🤖 AI Summary
This work addresses the computational challenge of estimating density ratios between intractable distributions by proposing a conditional-aware flow matching framework. By directly modeling the dynamics of density ratios along generative trajectories, the method circumvents the need for costly likelihood integrations over individual distributions. It introduces flow matching—a technique previously unexplored in this context—into density ratio estimation, leveraging a single ordinary differential equation (ODE)-based generative model to jointly characterize density ratios across multiple conditional distributions. This unified approach substantially enhances both computational efficiency and modeling flexibility.

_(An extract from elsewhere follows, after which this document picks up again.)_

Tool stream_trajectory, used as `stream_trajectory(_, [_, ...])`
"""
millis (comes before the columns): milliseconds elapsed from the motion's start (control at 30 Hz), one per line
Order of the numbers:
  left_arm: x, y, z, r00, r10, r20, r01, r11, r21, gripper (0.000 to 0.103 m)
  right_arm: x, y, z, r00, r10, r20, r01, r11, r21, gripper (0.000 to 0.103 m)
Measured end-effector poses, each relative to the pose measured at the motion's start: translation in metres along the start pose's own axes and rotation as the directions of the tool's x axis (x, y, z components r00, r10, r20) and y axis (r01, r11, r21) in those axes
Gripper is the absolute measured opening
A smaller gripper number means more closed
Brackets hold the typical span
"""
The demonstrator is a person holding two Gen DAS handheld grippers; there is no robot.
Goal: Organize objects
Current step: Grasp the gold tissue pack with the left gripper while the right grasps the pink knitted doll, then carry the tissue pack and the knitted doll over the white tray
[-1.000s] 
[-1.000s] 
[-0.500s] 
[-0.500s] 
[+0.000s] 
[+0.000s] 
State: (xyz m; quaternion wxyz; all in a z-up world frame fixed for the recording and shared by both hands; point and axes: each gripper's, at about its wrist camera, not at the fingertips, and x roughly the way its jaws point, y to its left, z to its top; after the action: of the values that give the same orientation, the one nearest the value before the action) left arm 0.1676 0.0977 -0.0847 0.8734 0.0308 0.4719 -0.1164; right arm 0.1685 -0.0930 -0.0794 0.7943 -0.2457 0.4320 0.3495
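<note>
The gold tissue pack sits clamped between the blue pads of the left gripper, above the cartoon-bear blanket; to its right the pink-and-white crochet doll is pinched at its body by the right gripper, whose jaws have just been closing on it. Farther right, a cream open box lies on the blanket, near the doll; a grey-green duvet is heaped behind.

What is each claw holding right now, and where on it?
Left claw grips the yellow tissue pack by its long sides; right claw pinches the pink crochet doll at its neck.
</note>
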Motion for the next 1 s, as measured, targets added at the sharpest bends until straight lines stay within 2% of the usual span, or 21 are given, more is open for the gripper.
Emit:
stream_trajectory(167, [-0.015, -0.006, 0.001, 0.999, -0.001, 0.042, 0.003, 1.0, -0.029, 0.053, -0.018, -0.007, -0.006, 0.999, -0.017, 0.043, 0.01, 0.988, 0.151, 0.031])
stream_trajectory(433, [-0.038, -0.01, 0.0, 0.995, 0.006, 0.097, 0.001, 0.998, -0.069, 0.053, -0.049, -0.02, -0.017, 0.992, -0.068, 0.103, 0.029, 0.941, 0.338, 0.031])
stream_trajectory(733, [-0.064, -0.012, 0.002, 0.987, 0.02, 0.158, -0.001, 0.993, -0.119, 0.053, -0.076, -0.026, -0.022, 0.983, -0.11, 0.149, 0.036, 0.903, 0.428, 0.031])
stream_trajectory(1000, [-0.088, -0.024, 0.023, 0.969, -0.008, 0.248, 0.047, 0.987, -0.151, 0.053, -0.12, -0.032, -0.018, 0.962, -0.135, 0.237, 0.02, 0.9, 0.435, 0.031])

The framework achieves high-accuracy, closed-form density ratio estimates on synthetic data and demonstrates practical utility in single-cell genomics, where it is successfully applied to treatment effect estimation and batch correction.
📝 Abstract
Estimating density ratios between pairs of intractable data distributions is a core problem in probabilistic modeling, enabling principled comparisons of sample likelihoods under different data-generating processes across conditions and covariates. While exact-likelihood models such as normalizing flows offer a promising approach to density ratio estimation, naive flow-based evaluations are computationally expensive, as they require simulating costly likelihood integrals for each distribution separately. In this work, we leverage condition-aware flow matching to derive a single dynamical formulation for tracking density ratios along generative trajectories. We demonstrate competitive performance on simulated benchmarks for closed-form ratio estimation, and show that our method supports versatile tasks in single-cell genomics data analysis, where likelihood-based comparisons of cellular states across experimental conditions enable treatment effect estimation and batch correction evaluation.